Poemas de um desconhecido [Ivana Schäfer]
De um poeta peruano desconhecido
Não me cobre atitudes perfeitas.
Eu ainda sou o mesmo do dia em que nos conhecemos.
Se algo mudou
Foram os seus olhos,
Que não refletem mais o cinza de outrora.
O abismo os engoliu, fizeram deles sua morada.
Do alto do monte Tocllaraju
Descubro que Lima ainda é a minha casa
E o teu coração o meu deserto.
Não há respostas para as insídias mal resolvidas.
As armadilhas foram antídoto para o aprendizado.
Aprender pela obsessão é como perder-se
Em labirintos vítreos que mostram os erros,
Pensamentos e neles lacunas em que reina o vazio.
Se um dia fomos clandestinos na nossa própria aventura,
Deveu-se a guerra particular a dois que inventamos.
Você, Valquíria silenciosa, abraçou-me em um tempo que findava,
Em um tempo em que exigimos um milagre
E recebemos a triste memória de eventos que não vivemos,
Apenas os narramos como vitórias do prazer e do fel.
Sejamos sincero, o sonho se desfez na alvorada,
O amor não foi suficiente.
Do alto do monte Tocllaraju
Ouvi seu grito de misericórdia
E vi todo o horror que uma palavra pode provocar.
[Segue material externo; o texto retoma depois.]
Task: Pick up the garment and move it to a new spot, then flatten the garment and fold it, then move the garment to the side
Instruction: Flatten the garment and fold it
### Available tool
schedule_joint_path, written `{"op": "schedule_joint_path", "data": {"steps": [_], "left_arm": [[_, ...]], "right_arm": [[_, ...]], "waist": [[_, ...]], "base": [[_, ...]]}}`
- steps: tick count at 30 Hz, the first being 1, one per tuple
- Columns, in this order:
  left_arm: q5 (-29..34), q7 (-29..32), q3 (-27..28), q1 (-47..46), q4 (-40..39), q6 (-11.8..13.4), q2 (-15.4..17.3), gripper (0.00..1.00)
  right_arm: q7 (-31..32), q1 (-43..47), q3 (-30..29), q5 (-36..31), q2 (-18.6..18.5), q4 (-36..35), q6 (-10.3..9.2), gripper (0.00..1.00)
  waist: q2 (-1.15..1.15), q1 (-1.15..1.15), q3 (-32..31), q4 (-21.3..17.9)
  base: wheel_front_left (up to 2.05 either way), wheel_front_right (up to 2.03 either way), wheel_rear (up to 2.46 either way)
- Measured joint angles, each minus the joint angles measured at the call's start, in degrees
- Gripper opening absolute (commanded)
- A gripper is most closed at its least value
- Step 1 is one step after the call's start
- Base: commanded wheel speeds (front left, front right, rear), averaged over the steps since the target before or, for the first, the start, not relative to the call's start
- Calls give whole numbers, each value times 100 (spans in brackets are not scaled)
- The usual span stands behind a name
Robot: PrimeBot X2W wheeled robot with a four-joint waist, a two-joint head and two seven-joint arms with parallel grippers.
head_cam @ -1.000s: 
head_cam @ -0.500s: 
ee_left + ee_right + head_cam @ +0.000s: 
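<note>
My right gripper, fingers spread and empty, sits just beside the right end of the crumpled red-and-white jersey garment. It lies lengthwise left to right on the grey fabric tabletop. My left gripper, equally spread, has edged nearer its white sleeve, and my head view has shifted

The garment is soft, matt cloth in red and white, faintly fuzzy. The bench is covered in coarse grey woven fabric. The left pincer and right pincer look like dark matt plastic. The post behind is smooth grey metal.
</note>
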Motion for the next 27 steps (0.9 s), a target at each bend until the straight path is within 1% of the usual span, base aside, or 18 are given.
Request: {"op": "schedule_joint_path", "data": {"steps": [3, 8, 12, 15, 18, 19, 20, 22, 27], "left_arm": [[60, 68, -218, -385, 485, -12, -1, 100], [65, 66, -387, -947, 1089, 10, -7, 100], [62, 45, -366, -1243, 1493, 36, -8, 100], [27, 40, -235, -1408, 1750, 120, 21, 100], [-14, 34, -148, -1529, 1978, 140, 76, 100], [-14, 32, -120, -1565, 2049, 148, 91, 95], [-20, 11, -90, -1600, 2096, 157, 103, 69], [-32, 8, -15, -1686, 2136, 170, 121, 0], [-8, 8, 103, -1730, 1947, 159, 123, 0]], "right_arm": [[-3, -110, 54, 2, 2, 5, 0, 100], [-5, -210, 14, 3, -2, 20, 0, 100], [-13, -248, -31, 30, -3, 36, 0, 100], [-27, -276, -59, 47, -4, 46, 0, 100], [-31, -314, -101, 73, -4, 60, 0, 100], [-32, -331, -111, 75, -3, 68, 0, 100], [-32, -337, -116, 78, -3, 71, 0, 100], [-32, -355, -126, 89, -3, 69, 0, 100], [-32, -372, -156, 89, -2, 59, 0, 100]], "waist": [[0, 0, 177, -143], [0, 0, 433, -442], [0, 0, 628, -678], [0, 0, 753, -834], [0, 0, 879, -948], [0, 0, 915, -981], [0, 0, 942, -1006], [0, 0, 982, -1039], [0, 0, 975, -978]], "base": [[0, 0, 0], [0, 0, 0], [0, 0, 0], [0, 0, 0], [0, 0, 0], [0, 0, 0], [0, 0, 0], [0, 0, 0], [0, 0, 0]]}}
Acabou Valquíria silenciosa!
E do alto do monte Tocllaraju,
Não me peça atitudes perfeitas jamais.
De um poeta peruano desconhecido
Na casa vivem várias mulheres,
Cada qual com seus costumes e ritmo.
Uma é a dona da casa,
Forte e serena como uma mulher de Cuzco,
Outra, em silêncio, faz as suas tarefas,
E vê nas nuvens, ao se sentar na Praça de Armas,
Um futuro longe daqui.
A morena que sonha com Machu Pichu,
É a mais ardente, e faz do dia
Noites de feitiços e prazeres.
Uma delas, melancólica, distante,
Bela e indomável, lê Neruda
Para que os dias sejam menos cinzas.
A de cabelos pretos, como todas as outras,
Estende-se num lago tal e qual Ofélia.
Aquela que lidera e dita normas,
Se diz descendente de Mama Quilla,
E ordena o rumo da vida das outras.
Eu caminho pelas ruelas cuzquenhas
E as vejo seguindo meus passos
Ou longe como inalcançáveis.
De volta para casa, penso na vida que passa
E nas noites de tempestade
Ou de madrugadas frias,
Quando elas se debatem e se unem
À procura de um corpo que abrace o mundo.
Neste momento, e apenas neste momento,
Pareço soberano, no encaixe dos corpos,
E elas se fundem e se tornam Virgínia,
Todas as mulheres são Virgínia.
E eu sussurro o diminutivo do seu nome
Em seus ouvidos e sinto a sua pele se arrepiar.
Assim, a existência se move no silêncio,
Pronta e revitalizada para as agitações seguintes,
E eu sussurro, novamente, o diminutivo do seu nome.
Desta vez, apenas para os deuses se encantarem.